3. The method of claim 1, wherein said obtaining at least one context vector corresponding to the sequence of words based on the first attention probability and the second attention probability comprises:

calculating the word coding vector of each word according to the target attention probability to obtain a candidate context vector corresponding to the word coding vector of each word;

4. The method of claim 1, wherein said obtaining a text header corresponding to the target text from the sequence of decoded words comprises:

and acquiring the modified decoding word sequence as the text title.

5. The method of claim 4, wherein said determining whether said sequence of decoded words satisfies a predetermined heading condition comprises:

judging whether the end of the decoding word sequence is an end punctuation;

if the decoded word sequence is not the end punctuation, extracting the tail clause in the decoded word sequence;

matching the last clause with the target text, and judging whether the target text contains a successfully matched target clause;

if the target clause is not included, determining that the decoding word sequence does not meet the preset title condition;

if the title condition is not satisfied, modifying the decoded word sequence according to the title condition, including:

and deleting the tail clause in the decoding word sequence.

6. The method of claim 1, wherein the second predetermined model formula is:

P＝U(tan h(Wx+b))

wherein x is the word encoding vector of each word, p is the second attention probability, and W, U, b are model learning parameters.

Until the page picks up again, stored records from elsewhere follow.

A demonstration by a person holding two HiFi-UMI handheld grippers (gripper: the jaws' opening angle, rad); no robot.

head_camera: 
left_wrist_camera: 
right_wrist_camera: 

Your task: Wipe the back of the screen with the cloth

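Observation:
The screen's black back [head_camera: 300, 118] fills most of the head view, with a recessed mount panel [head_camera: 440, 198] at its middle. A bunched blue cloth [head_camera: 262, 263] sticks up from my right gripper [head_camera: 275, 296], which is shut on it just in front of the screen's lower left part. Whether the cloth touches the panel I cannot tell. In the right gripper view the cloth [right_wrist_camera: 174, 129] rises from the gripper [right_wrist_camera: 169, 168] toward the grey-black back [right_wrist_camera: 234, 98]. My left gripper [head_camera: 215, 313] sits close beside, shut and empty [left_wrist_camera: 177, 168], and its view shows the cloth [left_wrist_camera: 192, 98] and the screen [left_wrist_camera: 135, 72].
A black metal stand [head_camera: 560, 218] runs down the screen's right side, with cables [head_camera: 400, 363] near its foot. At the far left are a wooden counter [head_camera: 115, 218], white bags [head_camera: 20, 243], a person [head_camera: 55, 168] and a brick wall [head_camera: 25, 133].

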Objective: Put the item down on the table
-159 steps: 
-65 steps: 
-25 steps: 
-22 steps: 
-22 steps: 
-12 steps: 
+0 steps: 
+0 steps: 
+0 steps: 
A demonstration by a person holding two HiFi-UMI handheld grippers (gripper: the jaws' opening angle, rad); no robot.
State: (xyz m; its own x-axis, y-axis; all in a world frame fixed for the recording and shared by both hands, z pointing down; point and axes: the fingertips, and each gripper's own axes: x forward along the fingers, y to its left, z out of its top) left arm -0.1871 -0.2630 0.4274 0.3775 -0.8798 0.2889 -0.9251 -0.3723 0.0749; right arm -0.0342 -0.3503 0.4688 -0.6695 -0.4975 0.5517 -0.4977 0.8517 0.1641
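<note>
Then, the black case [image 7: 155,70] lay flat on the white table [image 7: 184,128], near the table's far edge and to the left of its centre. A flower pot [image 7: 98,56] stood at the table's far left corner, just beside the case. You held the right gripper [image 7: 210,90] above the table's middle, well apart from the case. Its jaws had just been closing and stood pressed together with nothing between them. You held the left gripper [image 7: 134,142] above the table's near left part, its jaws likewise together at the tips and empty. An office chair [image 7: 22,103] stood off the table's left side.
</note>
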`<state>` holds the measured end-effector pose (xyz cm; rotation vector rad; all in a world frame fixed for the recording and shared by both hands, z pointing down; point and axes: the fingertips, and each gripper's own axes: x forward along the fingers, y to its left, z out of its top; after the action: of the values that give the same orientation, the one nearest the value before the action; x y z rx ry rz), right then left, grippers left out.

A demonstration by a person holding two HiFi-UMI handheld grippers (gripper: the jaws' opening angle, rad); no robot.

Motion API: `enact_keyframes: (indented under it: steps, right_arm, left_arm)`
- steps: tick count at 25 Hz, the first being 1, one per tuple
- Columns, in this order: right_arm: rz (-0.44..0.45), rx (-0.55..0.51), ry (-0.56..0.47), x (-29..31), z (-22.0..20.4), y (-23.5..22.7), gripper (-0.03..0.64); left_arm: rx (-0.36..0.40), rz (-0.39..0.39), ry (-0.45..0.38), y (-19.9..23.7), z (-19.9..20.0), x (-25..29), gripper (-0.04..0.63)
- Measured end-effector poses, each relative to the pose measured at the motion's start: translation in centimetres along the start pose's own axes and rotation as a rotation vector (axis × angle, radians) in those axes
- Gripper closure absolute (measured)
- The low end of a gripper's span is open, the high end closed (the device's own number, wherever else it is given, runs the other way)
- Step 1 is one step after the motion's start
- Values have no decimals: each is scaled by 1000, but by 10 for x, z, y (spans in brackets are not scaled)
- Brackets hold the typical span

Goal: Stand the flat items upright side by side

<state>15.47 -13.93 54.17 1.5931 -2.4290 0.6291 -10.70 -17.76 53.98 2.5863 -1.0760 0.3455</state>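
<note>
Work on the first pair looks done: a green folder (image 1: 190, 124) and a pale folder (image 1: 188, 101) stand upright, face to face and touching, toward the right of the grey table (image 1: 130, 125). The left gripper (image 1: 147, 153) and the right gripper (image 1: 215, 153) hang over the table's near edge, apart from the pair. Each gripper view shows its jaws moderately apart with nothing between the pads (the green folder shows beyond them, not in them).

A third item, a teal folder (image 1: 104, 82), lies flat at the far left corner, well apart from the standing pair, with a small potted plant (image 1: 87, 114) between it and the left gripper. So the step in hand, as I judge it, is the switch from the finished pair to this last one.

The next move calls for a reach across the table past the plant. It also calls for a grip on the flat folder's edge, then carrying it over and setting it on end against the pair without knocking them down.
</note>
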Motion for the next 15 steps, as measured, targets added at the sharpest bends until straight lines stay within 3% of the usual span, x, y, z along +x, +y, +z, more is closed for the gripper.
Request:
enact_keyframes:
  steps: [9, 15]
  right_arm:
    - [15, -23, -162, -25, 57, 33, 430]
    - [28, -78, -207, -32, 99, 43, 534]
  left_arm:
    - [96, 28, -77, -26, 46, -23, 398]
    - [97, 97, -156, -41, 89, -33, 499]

7. A text title generation apparatus, comprising:

the first generation module is used for extracting a word vector of each word in a word sequence contained in the target text and generating a word coding vector of each word by coding the word vector according to a first preset model;

the calculation module is used for calculating a first attention probability corresponding to the word coding vector of each word according to the first preset model;

the second generation module is used for calculating the word coding vector of each word according to a second preset model and generating a second attention probability corresponding to the word coding vector of each word;

a first obtaining module, configured to calculate a word encoding vector of each word according to the first attention probability and the second attention probability, and obtain at least one context vector corresponding to the word sequence;

and the second obtaining module is used for decoding the context vector according to the first preset model to generate a decoding word sequence and obtaining a text title corresponding to the target text according to the decoding word sequence.

8. The apparatus of claim 7, wherein the first generating module is specifically configured to:

judging whether each word is the first word in the word sequence;

9. The apparatus of claim 7, wherein the first obtaining module is specifically configured to:

10. The apparatus of claim 7, wherein the second obtaining module is specifically configured to:

and acquiring the modified decoding word sequence as the text title.

11. An electronic device, comprising:

at least one processor; and

a memory communicatively coupled to the at least one processor; wherein the content of the first and second substances,

the memory stores instructions executable by the at least one processor to enable the at least one processor to perform the text title generation method of any one of claims 1-6.

12. A non-transitory computer-readable storage medium storing computer instructions for causing a computer to execute the text title generating method according to any one of claims 1 to 6.